Instead, they fed us one extremely weak rationalization after another.
In interviews, they defended not offering all films as similar to how not all movies are available on Netflix. (Movie theaters are not streaming platforms. In any way. I checked.)
For a time, MoviePass said they would reimburse subscribers who were forced to buy tickets with their own money.
I hope you had good luck getting those refunds. Most didn’t.
In a wild move even by MoviePass standards, parent company Helios and Matheson Analytics filed a Universal Shelf Registration Statement with the SEC to let them raise $1.2 billion in operating funds over the next three years. While in total financial freefall.
The MoviePass app died altogether on July 26, claiming “technical difficulties.” Well, their app’s check-in processor wasn’t paid, so they shut MoviePass down, screeching check-ins to a halt. Yes, technically, those were “technical difficulties.” But that was an extreme stretch, yet another example of MoviePass’ dubious and dishonest moves. Many more to come.
MoviePass scrimped and managed to scrounge up $5 million to get their app functional. They sort of succeeded. The app started working once in a while, but it was never reliable again.
The new normal (still the norm to this day, at the time of writing this) became: The app starts each morning displaying ALL showtimes and ALL movies. And then all but the “MoviePass-permitted” showtimes and movies disappear, usually between 9am and 11am.
And to this day, MoviePass enrages new or longtime customers by making them waste a drive across town, as they see these showtimes available on the app before they leave, only to find them gone by the time they get to the theater.
Oh, and MoviePass announces plans to raise the monthly subscription fee to $15.

August 2018
“’Tis But a Flesh Wound!”

Just kidding again!
They decided not to raise the monthly fee to $15, after all!
It would stay at $10!
That’s good, right?
Wrong.
They decided—instead—to cut everyone down to three movies per month.
The unlimited party was over.
They used absolutely despicable weasel-wording in their email about it: “We believe that the new plan we’re introducing will be attractive to the majority of our members…these changes cater to the majority of our movie-going community.
You can take a guess as to how attractive members found this new plan to be. (Answer: not very much.)
The constant website crashes, service outages, blockbuster-throttling, showtime-cutting, two-major-movie limitation antics became mere background noise.
Countless irritated, exasperated MoviePass customers had enough of this horsin’ around and decided to quit.
But then if they tried to use the service again before their subscription term ran out, the app trickily re-enrolled them when they logged into it.
No goodwill was earned by this nonsense.
The service also announced an end to its controversial surge (“peak”) pricing and ticket verification.

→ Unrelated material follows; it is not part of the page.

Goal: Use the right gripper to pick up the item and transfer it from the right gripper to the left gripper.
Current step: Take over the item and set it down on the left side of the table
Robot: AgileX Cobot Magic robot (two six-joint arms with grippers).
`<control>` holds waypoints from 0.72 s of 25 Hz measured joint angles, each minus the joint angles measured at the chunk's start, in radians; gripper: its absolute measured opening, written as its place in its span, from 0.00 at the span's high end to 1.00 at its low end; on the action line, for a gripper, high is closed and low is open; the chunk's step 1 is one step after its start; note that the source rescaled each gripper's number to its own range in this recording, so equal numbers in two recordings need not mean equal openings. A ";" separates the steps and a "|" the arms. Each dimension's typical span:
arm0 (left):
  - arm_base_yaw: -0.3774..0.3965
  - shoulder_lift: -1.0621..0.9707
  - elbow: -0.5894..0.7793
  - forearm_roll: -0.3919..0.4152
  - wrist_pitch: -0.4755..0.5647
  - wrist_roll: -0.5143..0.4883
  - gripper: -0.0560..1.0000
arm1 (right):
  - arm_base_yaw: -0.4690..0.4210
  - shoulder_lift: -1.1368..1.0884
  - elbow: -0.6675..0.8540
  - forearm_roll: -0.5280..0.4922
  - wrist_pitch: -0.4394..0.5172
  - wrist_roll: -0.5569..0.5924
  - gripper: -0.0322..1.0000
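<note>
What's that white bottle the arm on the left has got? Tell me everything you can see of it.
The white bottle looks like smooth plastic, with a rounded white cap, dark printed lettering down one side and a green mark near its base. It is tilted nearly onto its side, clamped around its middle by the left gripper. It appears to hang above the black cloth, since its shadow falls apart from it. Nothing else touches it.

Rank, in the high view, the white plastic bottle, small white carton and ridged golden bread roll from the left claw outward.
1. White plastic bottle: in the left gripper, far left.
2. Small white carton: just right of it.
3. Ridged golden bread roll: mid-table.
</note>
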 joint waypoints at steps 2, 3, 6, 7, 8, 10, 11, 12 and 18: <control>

Ticket verification continued for many users even after they were forced into the three-monthly plan.
But amid all this chaos, annual subscribers (such as myself) were reassured none of these changes would affect them. In multiple places. Multiple times. On the app’s FAQ section and in one of our “Embarrassed Mitch” emails where he specifically told us, “Quarterly and annual subscribers will not be impacted until their renewal date.”
We annuals all exhaled in relief, feeling smugly superior to those poor proletariat monthly users, and continued to enjoy the movies in style.

August 24, 2018
The Second MoviePass Day That Will Live Forever

This was the official end of MoviePass as we know it.
The most dishonorable day in the history of MoviePass.
August 24, 2018: The day they sent The Email out to annual users.
Snapping their fingers like Thanos, they killed off unlimited MoviePass for all users forever.
This was weasel-evil corporate scumbaggery on the grandest scale.
Worded in such a ridiculously douchey way: “After experimenting with different models and options, we believe that our current monthly plan captures the need of our community.”
And we all KNEW they KNEW they were doing wrong when they defensively included this gem in their message:
As of today, aligned with Section 2.4 of our Terms of Use, your annual subscription plan will now allow you to see 3 movies a month instead of the previous unlimited offering.”
I repeat: “aligned with Section 2.4 of our Terms of Use.”
Citing the dastardly “Terms of Use” by section number to justify their evil!
Insult? Let’s throw some injury in there, as well.
Hell is not nearly warm enough for the person who made the decision to communicate in that manner and deliver it without warning.
They offered partial prorated refund, you know, “if this new plan no longer aligns with your viewing preferences.” (That’s a mild way of acknowledging their rug-yanking-from-beneath-your-feet.)
Many tried to get their refund.
Many failed.
So where do we go from here?
Let’s consider the alternatives


-B.P. Kasik/Phony McFakename
 (I also wrote the authoritative literary work on MoviePass, Cinemadness: Live Your Best MoviePass Life)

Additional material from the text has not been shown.